Around 136,000 cases of gastric cancer are diagnosed every year in Europe, where it stands as the sixth leading cause of cancer death.
Gastric cancer is usually diagnosed in the advanced stage, and even when the disease is diagnosed at initial stages, the survival rate remains modest.
Around one in five gastric cancers are HER2 positive.
The approval by the European Commission comes after the positive opinion of the Committee for Medicinal Products for Human Use in November 2022.
It also based on results from the DESTINY-Gastric02 and DESTINY-Gastric01 phase 2 trials.
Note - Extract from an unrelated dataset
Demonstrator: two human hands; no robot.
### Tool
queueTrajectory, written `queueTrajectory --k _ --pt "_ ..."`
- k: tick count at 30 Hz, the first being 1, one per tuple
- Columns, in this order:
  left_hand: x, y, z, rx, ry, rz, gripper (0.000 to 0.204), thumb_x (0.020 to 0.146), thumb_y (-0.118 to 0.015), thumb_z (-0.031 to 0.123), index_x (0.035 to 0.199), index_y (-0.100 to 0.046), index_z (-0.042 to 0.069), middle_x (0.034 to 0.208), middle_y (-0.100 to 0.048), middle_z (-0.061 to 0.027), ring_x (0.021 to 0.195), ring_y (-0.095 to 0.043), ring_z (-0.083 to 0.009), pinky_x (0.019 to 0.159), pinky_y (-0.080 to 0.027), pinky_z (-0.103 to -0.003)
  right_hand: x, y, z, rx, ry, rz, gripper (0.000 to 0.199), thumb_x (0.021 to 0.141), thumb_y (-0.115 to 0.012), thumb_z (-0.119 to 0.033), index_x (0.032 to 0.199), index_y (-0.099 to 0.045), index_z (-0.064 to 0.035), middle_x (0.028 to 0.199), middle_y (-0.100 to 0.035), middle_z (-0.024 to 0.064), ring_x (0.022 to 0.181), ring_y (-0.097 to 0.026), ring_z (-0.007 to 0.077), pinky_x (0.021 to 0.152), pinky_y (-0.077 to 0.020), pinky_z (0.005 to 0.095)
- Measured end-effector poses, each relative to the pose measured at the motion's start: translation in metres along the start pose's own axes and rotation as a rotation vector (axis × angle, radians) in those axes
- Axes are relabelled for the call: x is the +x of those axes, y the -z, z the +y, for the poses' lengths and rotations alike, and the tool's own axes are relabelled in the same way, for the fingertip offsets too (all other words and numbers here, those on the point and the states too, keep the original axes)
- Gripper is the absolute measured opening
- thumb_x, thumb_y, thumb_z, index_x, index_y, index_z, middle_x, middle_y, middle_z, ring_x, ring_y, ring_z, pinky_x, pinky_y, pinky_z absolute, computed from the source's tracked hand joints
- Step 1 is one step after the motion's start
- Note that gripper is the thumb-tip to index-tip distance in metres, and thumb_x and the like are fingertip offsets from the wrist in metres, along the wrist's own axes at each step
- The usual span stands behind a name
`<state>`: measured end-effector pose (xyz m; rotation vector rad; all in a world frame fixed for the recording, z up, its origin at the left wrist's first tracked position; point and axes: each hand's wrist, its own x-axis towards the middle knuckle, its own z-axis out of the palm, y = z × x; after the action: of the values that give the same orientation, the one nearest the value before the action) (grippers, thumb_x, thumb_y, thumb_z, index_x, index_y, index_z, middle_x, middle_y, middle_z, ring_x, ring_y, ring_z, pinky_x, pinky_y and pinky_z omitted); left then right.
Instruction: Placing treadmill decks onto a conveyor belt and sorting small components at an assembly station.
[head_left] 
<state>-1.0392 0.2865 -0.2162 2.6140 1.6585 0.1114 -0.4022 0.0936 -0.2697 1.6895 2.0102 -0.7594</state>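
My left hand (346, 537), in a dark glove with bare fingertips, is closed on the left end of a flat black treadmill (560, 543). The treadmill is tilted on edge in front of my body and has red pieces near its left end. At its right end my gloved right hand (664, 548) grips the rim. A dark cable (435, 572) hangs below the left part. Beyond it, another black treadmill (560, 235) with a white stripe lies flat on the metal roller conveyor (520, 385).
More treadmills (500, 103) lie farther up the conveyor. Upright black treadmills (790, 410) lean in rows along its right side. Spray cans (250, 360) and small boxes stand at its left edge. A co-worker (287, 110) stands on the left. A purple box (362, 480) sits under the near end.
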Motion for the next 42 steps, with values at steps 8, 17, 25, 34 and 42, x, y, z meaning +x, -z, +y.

Daiichi Sankyo president and CEO for Global Head of Oncology Business Ken Keller said: “ENHERTU is the first antibody drug conjugate to be approved in Europe for advanced gastric cancer, representing a major advance in treating this difficult-to-treat cancer.
“With this approval, we can now offer patients with previously treated HER2 positive gastric cancer a treatment with clinically meaningful efficacy.”
AstraZeneca Oncology Business Unit executive vice president Dave Fredrickson said: “Today’s important approval makes ENHERTU the first HER2 directed medicine to be approved for gastric cancer in the European Union in more than a decade.
“Patients across the EU with advanced HER2 positive disease who have progressed following treatment in the first-line setting may now have the potential opportunity to benefit from treatment with ENHERTU.”